I will email you, I looked around and reached out to one of the writers involved. The quantum computing one was my favorite. https://www.youtube.com/watch?v=OWJCfOvochA&list=PLibNZv5Zd0dyCoQ6f4pdXUFnpAIlKgm3N&index=6, question is who would be our explainer that can work from an elementary school kid to fellow researcher. I’ll see what Maggie thinks, our youtube presenter.


It’d be great to get something I could give to people. I like the idea of explaining things at multiple levels. The YouTube videos @breckbaldwin links chose child, teen, undergrad, grad student, and professional (?). Do you think the last one was supposed to be professor but they said “professional” instead and just kept going with it? Because professional is not the logical progression from grad student. Also, aren’t a lot of undergrads still teenagers?

Seriously, though, I think our choices cut slightly differently—explain it to a computer scientist, statistician, doctor, reporter, and philanthropist, say. I was just called upon to do this recently. One thing that works for everyone is an overview of who’s using and how big it is.

Here’s what I’ve got from late last year:

Any sell sheet is going to want to include a bunch of the material in this, but right from the start, this is pitched at insiders.
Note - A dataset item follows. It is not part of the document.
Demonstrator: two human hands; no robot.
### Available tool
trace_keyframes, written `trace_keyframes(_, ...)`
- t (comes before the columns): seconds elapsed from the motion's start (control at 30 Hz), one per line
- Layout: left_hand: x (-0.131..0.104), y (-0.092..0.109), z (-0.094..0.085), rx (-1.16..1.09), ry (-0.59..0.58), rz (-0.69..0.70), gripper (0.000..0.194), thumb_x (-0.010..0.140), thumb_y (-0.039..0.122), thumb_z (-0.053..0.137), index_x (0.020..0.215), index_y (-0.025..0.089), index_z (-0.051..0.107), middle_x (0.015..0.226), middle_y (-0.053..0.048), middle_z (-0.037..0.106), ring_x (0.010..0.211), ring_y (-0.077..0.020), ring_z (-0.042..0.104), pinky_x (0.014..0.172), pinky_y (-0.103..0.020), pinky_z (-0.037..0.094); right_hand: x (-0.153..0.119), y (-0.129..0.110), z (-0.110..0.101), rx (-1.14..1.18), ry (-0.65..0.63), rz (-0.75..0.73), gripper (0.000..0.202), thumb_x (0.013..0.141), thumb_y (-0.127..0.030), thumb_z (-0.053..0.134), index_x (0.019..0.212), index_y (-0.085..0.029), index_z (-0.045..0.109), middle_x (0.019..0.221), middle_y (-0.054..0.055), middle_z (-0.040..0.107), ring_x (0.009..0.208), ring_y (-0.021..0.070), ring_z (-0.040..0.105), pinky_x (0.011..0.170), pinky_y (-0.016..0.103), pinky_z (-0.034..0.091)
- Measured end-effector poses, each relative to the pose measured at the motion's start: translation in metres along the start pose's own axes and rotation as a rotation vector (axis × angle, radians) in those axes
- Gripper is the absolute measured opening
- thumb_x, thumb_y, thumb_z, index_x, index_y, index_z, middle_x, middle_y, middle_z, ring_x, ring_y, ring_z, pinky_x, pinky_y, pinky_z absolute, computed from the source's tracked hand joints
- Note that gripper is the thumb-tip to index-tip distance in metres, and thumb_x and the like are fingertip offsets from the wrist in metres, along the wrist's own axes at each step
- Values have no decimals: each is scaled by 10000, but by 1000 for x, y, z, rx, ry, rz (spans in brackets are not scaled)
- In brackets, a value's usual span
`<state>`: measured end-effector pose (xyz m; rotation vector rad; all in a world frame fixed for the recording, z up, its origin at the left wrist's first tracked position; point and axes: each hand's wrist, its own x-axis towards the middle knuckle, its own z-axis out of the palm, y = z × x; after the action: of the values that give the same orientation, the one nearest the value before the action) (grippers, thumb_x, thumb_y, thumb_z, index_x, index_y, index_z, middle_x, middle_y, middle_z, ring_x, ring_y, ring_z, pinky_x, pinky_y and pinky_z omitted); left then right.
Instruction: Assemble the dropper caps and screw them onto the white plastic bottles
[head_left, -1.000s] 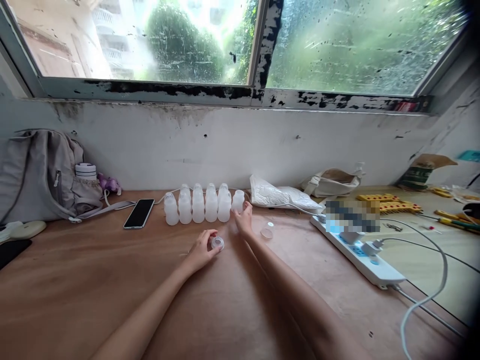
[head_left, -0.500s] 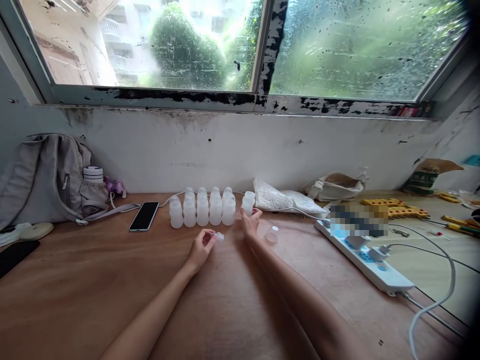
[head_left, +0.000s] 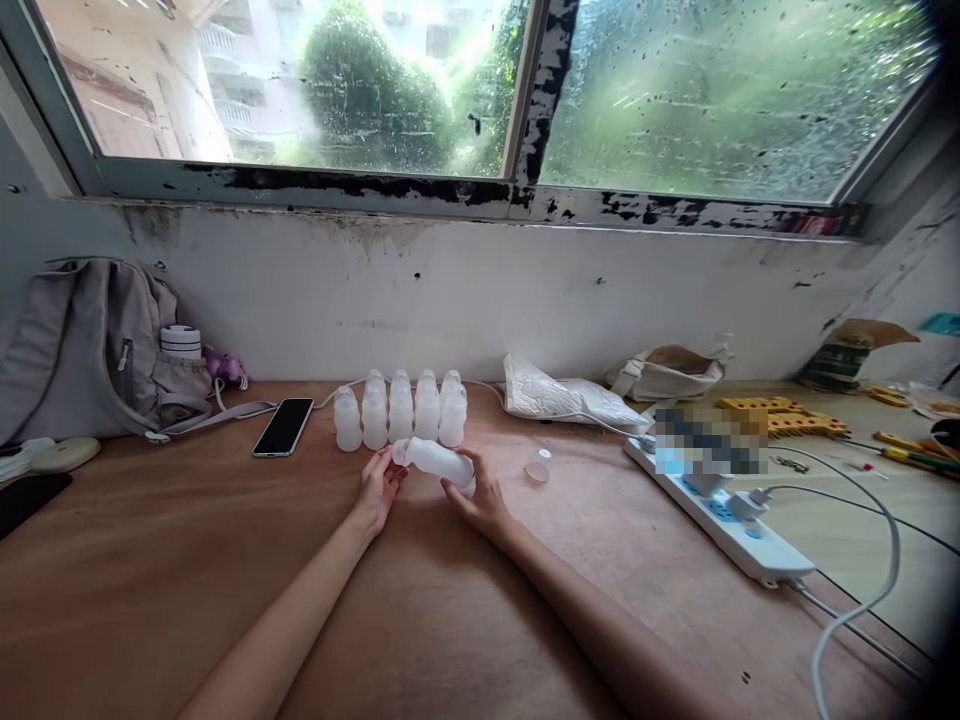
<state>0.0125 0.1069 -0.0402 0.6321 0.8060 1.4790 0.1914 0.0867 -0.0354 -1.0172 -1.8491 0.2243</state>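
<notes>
A frosted white plastic bottle (head_left: 436,460) lies tilted sideways in the air, its neck pointing left. My right hand (head_left: 484,497) grips it round the base, fingers closed. My left hand (head_left: 381,488) is closed at the bottle's neck, thumb and fingers pinched beside the mouth. The small clear plastic fitting held there a moment ago is mostly hidden by the fingers and neck. Behind the hands, several matching frosted bottles (head_left: 401,410) stand upright in close rows. Right of my right hand, a clear plastic cap (head_left: 538,465) rests on the wooden table (head_left: 420,620).
A phone (head_left: 283,428) lies left of the bottles, with a grey backpack (head_left: 82,350) beyond it. White plastic packaging (head_left: 566,393) rests near the wall. On the right are a power strip (head_left: 720,515) with plugs and a looping white cable (head_left: 892,560).
My right hand has brought the bottle from beside the rows toward me and left, tipping it sideways. My left hand has moved slightly left and now meets the bottle's neck.
</notes>
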Motion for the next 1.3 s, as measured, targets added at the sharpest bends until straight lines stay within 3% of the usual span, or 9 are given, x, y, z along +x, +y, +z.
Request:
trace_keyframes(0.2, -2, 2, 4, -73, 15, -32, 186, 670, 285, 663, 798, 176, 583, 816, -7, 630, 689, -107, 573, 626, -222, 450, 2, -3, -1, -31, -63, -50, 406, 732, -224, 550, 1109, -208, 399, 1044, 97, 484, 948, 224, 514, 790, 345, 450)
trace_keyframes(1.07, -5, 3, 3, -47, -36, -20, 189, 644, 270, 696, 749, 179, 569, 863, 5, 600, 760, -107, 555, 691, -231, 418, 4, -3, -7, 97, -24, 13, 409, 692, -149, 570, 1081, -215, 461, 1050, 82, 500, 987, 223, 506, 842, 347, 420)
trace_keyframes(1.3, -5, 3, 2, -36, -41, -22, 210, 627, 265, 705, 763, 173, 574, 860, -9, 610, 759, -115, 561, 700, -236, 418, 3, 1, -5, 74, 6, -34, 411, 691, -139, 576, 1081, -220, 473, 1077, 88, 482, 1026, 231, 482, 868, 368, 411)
I wish that were true! We’re trying to build mathematically consistent tools, but there’s o sense in which NUTS is known to be optimal for sampling or even that sampling is optimal for calculating high-dimensional expectations.


One of the analogies I like to use is that Stan is a bit like Excel. Excel lets businesspeople explore cashflows very efficiently and flexibly pretty much no matter what they need to do and it’s very programmable under the hood. Stan’s like that, only for statisticians to write down statistical models. It’s a crude analogy, but you have to start somewhere.

I also try to stress that Stan opened up a horizon of possibilities in models that can be fit that simply couldn’t be fit before, at least not easily in a way that lets you explore multiple models in a workflow.

I also try to stress how great the larger Stan community of users, teachers and developers is. We couldn’t do this without the constructive energy of the community as a whole. There are huge network effects, as evidenced by the remaining popularity of BUGS/JAGS.